Gruppe 13


Räuberpistolen für den Hausgebrauch


Dementia

von Jåkkå Pollaidhsdóttir

Agneta Abendstern stand im blaufahlen Licht des U-Bahneingangs und malte sich blassrosa Lippenstift auf den faltigen Mund. Ihre durchscheinenden Lider flatterten ängstlich, furchtsam kauerte sich ihr resthemiplegischer Körper gegen die Infowand mit den Fahrplanauskünften. Es war niemand unterwegs zu dieser gottverlassenen Stunde, aber es würde sich schon jemand finden, irgendwann.
Ihr fehlte ohnehin jedes Zeitgefühl. Wie lange war es her, dass sie sich unbemerkt durch die Drehtür gestohlen hatte? Tatsache war, dass sie noch immer einen starken Desinfektionsmittelgeruch verströmte. Auch die widerwärtigen Aromen des letzten Abendessens hafteten ihr noch an, billige Instantzutaten, welche sie gezwungen war dickflüssig vom Suppenlöffel zu saugen. Beschämt blickte Agneta hinab auf ihre Pantoffeln, strich sich eine graue Strähne, die aus ihrem kunstvoll zerzausten Haarknoten geglitten war, hinter das Ohr.
Feindselig kroch die Kälte an ihr herauf und zwang ihren müden, dürren Rumpf sich streng aufzurichten. In ihr tobte der Hunger, ihre deprimierten Sinne bäumten sich auf nach kulinarischer Empfindung, unter ihrer Zunge lief das Wasser zusammen. Sie brauchte Geld.
Erschrocken stellte sie fest, dass ihre Gelegenheit bereits gekommen war: Er schlenderte, das Gesicht von unwirtlichen Hecken neben dem Gehweg beschattet, das rotschwarzkarierte Flanellhemd halb aus der Hüfthose hängend, arglos auf sie zu. Die Brille beschlagen, die Ohren zugepropft, hatte er sie auch auf die letzten Meter nicht wahrnehmen können und stieß nun, da er unerwartet vor ihr stand, einen kindlichen Schreckenslaut aus.

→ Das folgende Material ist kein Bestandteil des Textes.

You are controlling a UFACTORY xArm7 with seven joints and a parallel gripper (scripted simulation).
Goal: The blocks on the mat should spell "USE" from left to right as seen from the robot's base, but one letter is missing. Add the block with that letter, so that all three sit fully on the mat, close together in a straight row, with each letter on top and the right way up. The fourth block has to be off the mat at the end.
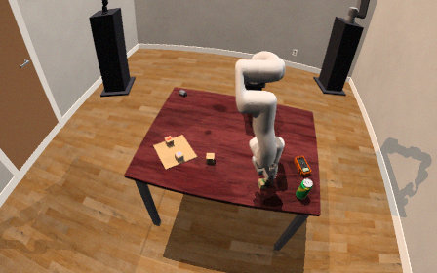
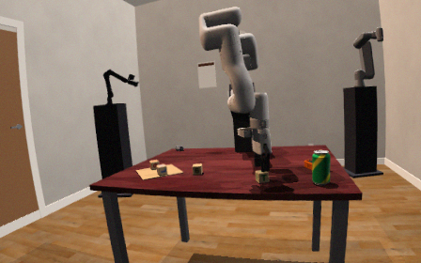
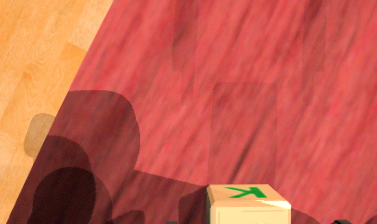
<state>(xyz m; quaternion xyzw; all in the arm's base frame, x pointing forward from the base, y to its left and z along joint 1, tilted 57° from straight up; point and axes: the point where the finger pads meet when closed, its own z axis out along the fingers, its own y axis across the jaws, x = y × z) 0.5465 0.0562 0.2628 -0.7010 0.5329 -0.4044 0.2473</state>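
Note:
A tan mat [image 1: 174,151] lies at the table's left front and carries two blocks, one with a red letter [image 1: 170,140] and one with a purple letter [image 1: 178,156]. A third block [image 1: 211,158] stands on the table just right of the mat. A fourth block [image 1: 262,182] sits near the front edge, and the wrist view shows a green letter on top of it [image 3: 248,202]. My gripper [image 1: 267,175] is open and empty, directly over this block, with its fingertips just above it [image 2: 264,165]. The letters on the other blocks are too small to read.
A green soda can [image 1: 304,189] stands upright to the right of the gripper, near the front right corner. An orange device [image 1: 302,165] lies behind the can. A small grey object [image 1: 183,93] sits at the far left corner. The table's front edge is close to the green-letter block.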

Agneta spürte, wie sich ihre nunmehr nackten Füße langsam ausdrehten und sie langsam aber kraftvoll auf die halbe Spitze hoben. Federleicht schob ihr grüngeäderter Handrücken die Klappe seiner Umhängetasche nach oben, ihr Blick bohrte sich lähmend in den seinen, und sacht wuchs sie über ihn hinaus, ein gertenschlankes Bein zur Arabesque hebend, um seinen Hals legend. In diesem Augenblick begann sich ihr Opfer endlich panisch zu regen, sich zu verstricken in ihre biegsamen, unzerbrechlichen Gliedmaßen wie in einem klebrigen Kokon. In minutenlanger, sinnloser Anstrengung bäumte er sich in ihrer unerbittlichen Umarmung auf, bis Agneta schließlich tränenüberströmt den leblosen Körper zu Boden sinken ließ. Dann harrte sie aus, bis sich ein wenig wohltuende Verwirrung über ihren erschöpften Geist legte.
Mit schüchterner Beschämung löste sie dann ihr seidenes Halstuch und breitete es ergriffen über sein verstummtes Gesicht.
Sein weniges Bargeld reichte gerade für einen kleinen Snack in der Bahnhofshalle. Doch Agneta war genügsam, und fand ganz allein, von würdevoller Erhabenheit getragen, ihren Weg zurück in die Obhut ihrer Pflegebediensteten, und legte sich mit der seligen Gewissheit, das Frühstück zu verschlafen, zur Ruhe.